NIRA paying rent to Defence smells of corruption as usual

Most of the time when citizens complain about issues of corruption in the ruling NRM government, the criticisms are mistaken for being against government and yet it is supposed to be taken in good faith.

The Observer on, Wednesday, June 5 reported that the parliamentary Budget Committee recently discovered that the National Identification Registration Authority (Nira) pays rent amounting to more than Shs600m every year (Shs51m per month) for their offices located at Kololo Independence Grounds.

Nira, under the Ministry of Internal Affairs, started operations in 2014. And according to the executive director, Ms Judy Gama, “our mandate is to create, manage, maintain and operationalise the National Identification Register by registering Ugandans, assigning unique numbers and issuing identification cards to all Ugandans.”

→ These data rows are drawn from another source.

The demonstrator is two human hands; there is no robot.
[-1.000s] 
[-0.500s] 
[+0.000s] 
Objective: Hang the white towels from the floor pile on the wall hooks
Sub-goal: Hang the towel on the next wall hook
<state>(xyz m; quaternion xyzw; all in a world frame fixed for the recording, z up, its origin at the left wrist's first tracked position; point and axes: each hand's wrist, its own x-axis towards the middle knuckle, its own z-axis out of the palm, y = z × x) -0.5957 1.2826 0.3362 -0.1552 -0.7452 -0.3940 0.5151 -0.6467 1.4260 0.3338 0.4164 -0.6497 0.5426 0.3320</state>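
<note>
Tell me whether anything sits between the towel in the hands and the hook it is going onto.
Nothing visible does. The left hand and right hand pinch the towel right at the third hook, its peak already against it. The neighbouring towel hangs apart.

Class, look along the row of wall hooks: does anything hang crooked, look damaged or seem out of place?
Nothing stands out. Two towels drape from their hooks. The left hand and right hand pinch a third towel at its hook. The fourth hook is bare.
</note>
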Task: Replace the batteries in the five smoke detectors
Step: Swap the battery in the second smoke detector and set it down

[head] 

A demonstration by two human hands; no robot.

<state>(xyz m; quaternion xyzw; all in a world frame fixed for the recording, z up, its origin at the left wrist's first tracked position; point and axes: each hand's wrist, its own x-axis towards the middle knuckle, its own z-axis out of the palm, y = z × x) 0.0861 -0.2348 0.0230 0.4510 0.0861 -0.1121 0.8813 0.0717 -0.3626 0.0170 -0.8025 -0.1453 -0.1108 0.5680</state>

The rent scandal was discovered during a parliamentary Budget Committee meeting when the chairperson for the Committee on Defence and Internal Affairs, Doreen Amule (Woman MP, Amolator) requested that consideration should be given to the allocation of Shs12b to allow NIRA buy land and build their own offices since rent payments to the ministry of Defence are costly and unsustainable.

It was then revealed that Nira, a government project engaged in government work, is charged rent by the Defence ministry for office space in which government work is carried out.

West Budama North MP Richard Okoth Othieno suspected that there is no payment being made, but people are just using that cover to steal State funds. It seems the government is overwhelmed by corruption in different ministries.

Although government has showed the desire to curb corruption by setting up the State House Anti-Corruption Unit, the widely held perception is that if government really wanted to get rid of the vice it would go after the big fish as a deterrent to other corrupt officials.

It seems dealing with the big corrupt officials is a difficult task that may take time. According to the World Bank, “Corruption has a disproportionate impact on the poor and most vulnerable, reducing access to services, health, education, justice and a major challenge to ending poverty by 2030 for the poorest, especially the 40 per cent of people in developing countries.”

Consequently, it is possible that the NRM failure to tackle corruption more aggressively will have direct negative impact on any efforts that government makes to manage the escalation of poverty across the country.

In January 2016 at the World Economic Forum at Davos, Switzerland, former US secretary of state John Kerry reinforced that corruption must be made “first-order, national security priority because corruption feeds organised crime, destroys faith in legitimate authority. It opens up a vacuum making businesses more expensive to operate; it drives up the cost of public services for local taxpayers; and it turns a nation’s entire budget into a feeding trough for the privileged few. The fact is there is nothing more demoralising to any citizen than the belief that the system is against them and that people in positions of power are, to use a diplomatic term, stealing the future of their own people”.

In Uganda, it is business as usual and the hope of corruption among government officials being effectively managed seems to be still very far away.

Ms Victoria Nyeko is a media commentator.